Aspetta e spera
4 settembre 2011
Steve Rodney McQueen, classe 1969, videoartista inglese di fama mondiale, ha esordito nel 2008 con Hunger, tremendamente dimenticato dalla distribuzione italiana (nonostante i tanti applausi e la quintalata di premi raccolti nel mondo). Sceglie Venezia per presentare il suo secondo film, intitolato Shame e interpretato, come Hunger, da Michael Fassbender che, come in Hunger, sprofonda in un tunnel senza uscita.
Shame racconta la vicenda di Brandon, giovane newyorkese benestante che non riesce (vuole) ad avere relazioni sentimentali, non riesce a controllare il suo impulso sessuale che lo conduce a mantenere un atteggiamento compulsivo, distruttivo, a senso unico. Il precario e apparente equilibrio che mantiene con gli altri è scombussolato dall’arrivo della sorella (Carey Mulligan) cantante, pure lei non tutta a posto.
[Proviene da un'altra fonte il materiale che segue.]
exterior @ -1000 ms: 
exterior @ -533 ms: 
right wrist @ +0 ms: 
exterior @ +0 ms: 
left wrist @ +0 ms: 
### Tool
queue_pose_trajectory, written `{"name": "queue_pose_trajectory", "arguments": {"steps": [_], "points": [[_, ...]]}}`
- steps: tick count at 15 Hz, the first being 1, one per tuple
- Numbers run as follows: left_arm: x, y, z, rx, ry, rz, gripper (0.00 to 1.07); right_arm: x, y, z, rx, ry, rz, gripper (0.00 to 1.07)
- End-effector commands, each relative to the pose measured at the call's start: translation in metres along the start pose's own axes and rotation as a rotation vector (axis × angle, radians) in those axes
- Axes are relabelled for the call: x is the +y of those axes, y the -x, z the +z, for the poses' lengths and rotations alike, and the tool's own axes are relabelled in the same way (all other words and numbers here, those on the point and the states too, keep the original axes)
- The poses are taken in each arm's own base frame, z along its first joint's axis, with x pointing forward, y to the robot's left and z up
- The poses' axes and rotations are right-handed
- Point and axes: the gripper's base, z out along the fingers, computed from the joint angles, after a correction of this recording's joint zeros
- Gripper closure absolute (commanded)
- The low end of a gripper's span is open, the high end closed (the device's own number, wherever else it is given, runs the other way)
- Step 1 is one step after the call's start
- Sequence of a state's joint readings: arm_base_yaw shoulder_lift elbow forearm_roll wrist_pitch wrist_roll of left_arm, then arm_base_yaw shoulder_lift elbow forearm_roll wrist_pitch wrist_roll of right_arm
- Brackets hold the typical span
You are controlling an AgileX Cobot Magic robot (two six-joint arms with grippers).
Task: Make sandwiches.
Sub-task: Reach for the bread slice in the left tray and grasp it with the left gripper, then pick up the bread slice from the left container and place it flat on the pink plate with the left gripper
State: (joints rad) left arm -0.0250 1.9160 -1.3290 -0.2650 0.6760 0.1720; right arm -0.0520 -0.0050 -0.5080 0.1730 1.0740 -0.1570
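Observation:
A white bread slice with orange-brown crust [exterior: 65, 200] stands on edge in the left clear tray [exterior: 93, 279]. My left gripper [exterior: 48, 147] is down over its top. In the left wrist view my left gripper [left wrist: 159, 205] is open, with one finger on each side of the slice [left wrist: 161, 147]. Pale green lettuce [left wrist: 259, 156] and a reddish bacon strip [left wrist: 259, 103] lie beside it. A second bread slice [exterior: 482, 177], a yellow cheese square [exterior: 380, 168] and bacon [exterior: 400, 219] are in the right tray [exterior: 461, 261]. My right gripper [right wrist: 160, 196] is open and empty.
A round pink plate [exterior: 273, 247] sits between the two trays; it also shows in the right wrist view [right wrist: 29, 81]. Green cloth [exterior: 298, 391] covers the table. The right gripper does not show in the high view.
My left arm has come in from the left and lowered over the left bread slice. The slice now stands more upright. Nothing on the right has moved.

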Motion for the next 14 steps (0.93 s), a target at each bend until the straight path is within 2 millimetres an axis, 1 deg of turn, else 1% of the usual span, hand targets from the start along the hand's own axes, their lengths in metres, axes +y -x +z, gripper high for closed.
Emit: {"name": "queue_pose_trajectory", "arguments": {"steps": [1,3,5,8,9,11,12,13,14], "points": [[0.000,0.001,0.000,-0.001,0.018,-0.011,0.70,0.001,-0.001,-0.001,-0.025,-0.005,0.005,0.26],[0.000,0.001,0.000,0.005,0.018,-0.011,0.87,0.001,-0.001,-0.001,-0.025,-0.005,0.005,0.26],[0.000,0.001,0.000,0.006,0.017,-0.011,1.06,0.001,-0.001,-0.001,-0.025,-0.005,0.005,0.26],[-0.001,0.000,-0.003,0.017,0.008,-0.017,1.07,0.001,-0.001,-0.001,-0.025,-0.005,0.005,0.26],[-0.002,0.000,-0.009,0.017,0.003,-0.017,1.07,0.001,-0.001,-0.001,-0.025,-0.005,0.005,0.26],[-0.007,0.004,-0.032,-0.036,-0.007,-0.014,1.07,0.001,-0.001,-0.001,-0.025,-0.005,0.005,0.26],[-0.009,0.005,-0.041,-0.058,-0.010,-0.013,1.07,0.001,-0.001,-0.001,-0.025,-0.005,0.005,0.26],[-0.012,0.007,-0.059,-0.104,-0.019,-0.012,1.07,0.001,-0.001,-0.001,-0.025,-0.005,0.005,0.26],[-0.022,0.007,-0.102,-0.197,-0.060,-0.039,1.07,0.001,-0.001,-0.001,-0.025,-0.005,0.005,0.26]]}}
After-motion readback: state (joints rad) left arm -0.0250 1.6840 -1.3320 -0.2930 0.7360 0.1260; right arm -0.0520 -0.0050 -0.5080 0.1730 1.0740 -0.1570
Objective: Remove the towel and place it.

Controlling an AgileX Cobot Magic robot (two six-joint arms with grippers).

È un film tosto, da cui difficilmente non si viene rapiti (in un senso o nell’altro), che McQueen ha catalogato come film politico perché, fin da subito, mette in scena il corpo come prigione della libertà. E visto che anche Hunger affrontava, in modi diversi, la stessa tematica, mi pare di essere di fronte a un autore potente (e la corsa “liberatoria” sembra essere il ponte ideale e ideologico con gli arrabbiati del Free Cinema degli anni Sessanta), in grado di scalfire lo sguardo dello spettatore.
Anche se Shame mi è piaciuto meno di Hunger, anche se Shame mi è parso fin troppo programmatico, esplicito (non per le scene di sesso, piuttosto nel motivare lo stato d’animo del protagonista e le motivazioni che lo spingono ad agire in un certo modo contro se stesso e contro la sorella: “non siamo cattivi, veniamo da un brutto posto” dice lei verso la fine) e desolante, è un film sulla solitudine dell’uomo, pieno di umanità smarrita.
Emanuele Crialese, classe 1965, nato a Roma ma cinematograficamente siciliano, torna a Venezia con Nuovomondo, magico, del 2007. Alcune idee belle come il contrasto tra “legge dello stato” e “legge del mare”, o come l’analogia uomo-animale, alcuni personaggi ben riusciti e alla base un’idea interessante e inappuntabile: accogliere chi è nel bisogno e fare i conti con la realtà. Fin qui tutto bene, anche perché le inquadrature dell’Isola innominata (i riferimenti sono chiaramente a Lampedusa, ma il film è stato girato a Linosa) sono belle e in alcuni momenti i film funziona.
Poi però il campo si restringe invece di espandersi, e il film rallenta e inciampa indugiando un po’ troppo su un pietismo che sfiora il patetico piuttosto che il poetico, il riduttivo al complesso. Nel finale si ripiglia ma l’impressione è che sia troppo tardi. Peccato, nell’ultima immagine (dall’alto, il mare, una barca, il blu scuro) si raccoglie una conclusione terribile: nessuna certezza (ma questo già lo sapevamo).
Crialese, uno dei pochi nuovi autori italiani, con Nuovomondo era riuscito a rinnovarsi alla grande dopo l’ottimo Respiro (recuperateli, nel caso). Con Terraferma mi sembra che l’autore abbia scelto un sentiero più tranquillo, più facile, per proseguire nel suo personale percorso.
Todd Solondz, classe 1959, dal New Jersey: Dark Horse è il suo settimo film. Racconta la vita fallimentare di un perdente d.o.c., Abe, fannullone e mammone. Cerca il riscatto e l’amore, troverà frustrazione e guai. Non c’è indagine sociale (stiamo parlando di Solondz!) ma c’è amarezza ovunque e si ride facilmente delle tragedie della vita. Troppo facilmente, a tal punto che alla fine ci si chiede perché tanto accanimento. E sorge una domanda: l’autore Solondz cosa ha aggiunto al suo cinema con questo film?
Per ora, il film peggiore visto alla Mostra è The Invader, di N. Provost, in Orizzonti. C’è anche Stefania Rocca nuda. Ah, sì, chissenefrega. Ma chi gliel’ha fatto fare?
Al giro di boa sono soddisfatto a metà. Aspetto e spero delle sorprese, che finora non ci sono state.